Il y a des extraits de l’autobiographie de B.B. dans votre film, dont un passage terrible sur son accouchement et son rejet de la maternité. Son fils lui a intenté un procès pour ces pages-là. Comment avez-vous pu composer, avec ce regard amoureux que vous portez sur elle, avec les aspects les moins reluisants de la personnalité de la star ?
Sa liberté, c’était aussi de refuser cet enfant et de ne pas être dans le culte de la maternité. Elle n’a pas supporté de porter le petit. C’est violent, mais, c’est peut-être aussi ça Bardot. Elle est très égoïste.
Elle raconte la difficulté de ne pas avoir joui d’être enceinte. C’est très courageux et libre de le dire, et c’est un élément qui ne me la rend pas antipathique, au contraire. Beaucoup de femmes ont un rapport compliqué à ça, et il y a une censure. Il y a un très bon livre d’Elizabeth Badinter sur la façon dont on a inventé le sentiment maternel.
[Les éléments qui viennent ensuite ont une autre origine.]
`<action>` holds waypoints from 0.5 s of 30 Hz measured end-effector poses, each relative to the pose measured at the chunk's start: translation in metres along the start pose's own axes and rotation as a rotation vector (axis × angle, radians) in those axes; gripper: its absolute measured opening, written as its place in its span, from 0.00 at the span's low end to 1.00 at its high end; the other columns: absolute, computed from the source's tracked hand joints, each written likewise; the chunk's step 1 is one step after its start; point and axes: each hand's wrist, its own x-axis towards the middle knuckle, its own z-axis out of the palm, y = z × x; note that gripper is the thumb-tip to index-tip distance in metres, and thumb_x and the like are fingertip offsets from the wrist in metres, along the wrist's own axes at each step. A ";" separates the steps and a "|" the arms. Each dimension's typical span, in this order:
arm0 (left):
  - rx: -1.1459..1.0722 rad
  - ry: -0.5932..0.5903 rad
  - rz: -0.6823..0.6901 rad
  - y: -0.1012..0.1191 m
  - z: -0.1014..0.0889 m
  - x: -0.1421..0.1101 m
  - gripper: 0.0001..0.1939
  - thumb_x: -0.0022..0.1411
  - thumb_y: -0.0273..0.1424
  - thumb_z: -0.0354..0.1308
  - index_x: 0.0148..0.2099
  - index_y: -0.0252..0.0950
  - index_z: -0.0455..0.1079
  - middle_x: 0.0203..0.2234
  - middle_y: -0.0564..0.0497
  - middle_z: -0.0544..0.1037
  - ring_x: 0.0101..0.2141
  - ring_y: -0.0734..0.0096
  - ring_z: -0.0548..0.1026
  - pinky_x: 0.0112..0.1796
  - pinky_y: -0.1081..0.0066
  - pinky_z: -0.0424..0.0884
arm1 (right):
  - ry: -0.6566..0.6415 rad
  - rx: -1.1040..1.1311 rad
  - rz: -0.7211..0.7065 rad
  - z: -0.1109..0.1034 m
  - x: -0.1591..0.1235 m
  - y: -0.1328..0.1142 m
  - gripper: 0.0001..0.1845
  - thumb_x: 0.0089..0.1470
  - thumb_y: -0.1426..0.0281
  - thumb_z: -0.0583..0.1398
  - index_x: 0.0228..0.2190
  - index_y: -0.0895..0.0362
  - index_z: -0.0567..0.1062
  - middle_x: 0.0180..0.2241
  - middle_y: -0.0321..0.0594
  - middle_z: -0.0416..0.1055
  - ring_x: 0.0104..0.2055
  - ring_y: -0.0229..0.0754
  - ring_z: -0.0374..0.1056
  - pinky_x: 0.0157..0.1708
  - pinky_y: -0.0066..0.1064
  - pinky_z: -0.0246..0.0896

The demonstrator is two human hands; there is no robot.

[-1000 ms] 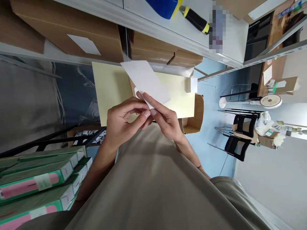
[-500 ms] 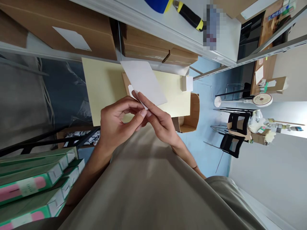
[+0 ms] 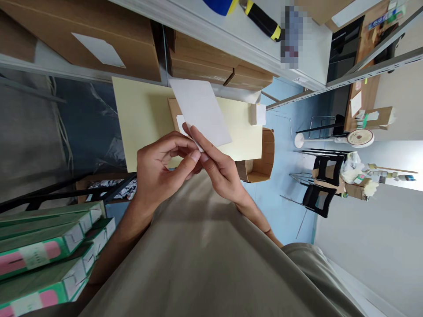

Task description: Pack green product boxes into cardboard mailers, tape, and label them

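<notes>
The sheet (image 3: 202,108) looks smooth, matt paper; the shirt (image 3: 198,251), matt cloth.

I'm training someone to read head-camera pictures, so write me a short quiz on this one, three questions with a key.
1. True or false: the right hand touches the white paper.
2. Which colours has the tool handle on the shelf? A red and white; B black and yellow; C green and pink.
3. Fill in: in the picture, the small white box is to the ____ of the white paper.

Key: 1 true; 2 B; 3 right.
</notes>
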 end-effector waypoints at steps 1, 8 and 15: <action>-0.008 -0.002 -0.003 0.000 0.000 0.000 0.04 0.72 0.32 0.70 0.42 0.38 0.82 0.34 0.52 0.83 0.29 0.75 0.79 0.29 0.76 0.77 | 0.015 -0.025 -0.003 0.000 0.000 -0.001 0.31 0.83 0.57 0.52 0.80 0.40 0.63 0.81 0.34 0.62 0.64 0.47 0.82 0.61 0.41 0.86; -0.028 -0.001 0.007 -0.006 0.001 -0.001 0.04 0.71 0.25 0.69 0.43 0.39 0.83 0.35 0.53 0.84 0.32 0.76 0.82 0.33 0.79 0.79 | 0.031 -0.126 0.001 0.002 -0.002 -0.002 0.34 0.83 0.50 0.49 0.83 0.39 0.56 0.83 0.34 0.59 0.75 0.50 0.73 0.68 0.44 0.82; 0.012 -0.020 0.013 -0.003 0.003 0.000 0.03 0.73 0.27 0.68 0.43 0.40 0.81 0.34 0.54 0.82 0.32 0.75 0.81 0.33 0.77 0.79 | 0.038 -0.090 -0.050 0.001 -0.003 -0.003 0.34 0.84 0.53 0.45 0.83 0.45 0.54 0.86 0.35 0.51 0.84 0.50 0.58 0.76 0.44 0.73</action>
La liberté des femmes, c’est aussi de dire non.
L’actrice a aujourd’hui plus de 80 ans. Elle a quitté la scène depuis quarante ans et vit recluse. Il y a finalement peu de grands films dans sa carrière, son combat pour les animaux est souvent perçu comme hystérique et ses affinités avec l’extrême droite ont quand même contribué à pas mal écorner son image. Alors le mythe Bardot peut-il encore faire rêver les jeunes générations ? N’a-t-il pas vieilli, pour qui jetterait un regard sans complaisance sur la femme qu’elle est devenue ?
Je n’aime pas le mépris qu’elle suscite parfois, parce que la cause animale est un combat que je trouve important. C’est grâce à la maladresse dont a fait preuve parfois Brigitte Bardot qu’on a pris conscience aussi de la gravité de la condition animale.

Aujourd’hui, tout ce qui touche à la sauvegarde de l’humanité, des animaux et de l’environnement sont des sujets essentiels.
Je pense que chez Brigitte Bardot c’est la cause animale qui participera aussi du mythe. Mon film parle de sa mélancolie et mon regard sur elle s’appuie sur une période sur laquelle il y a un fétichisme, les années 1960.
Ce qui est fondamental chez B.B. c’est sa légende, son mythe, et ce qu’elle incarne pour les futures générations.
J’ai fait un film sur la légende Bardot. Tout le reste, au fond, m’intéresse peu.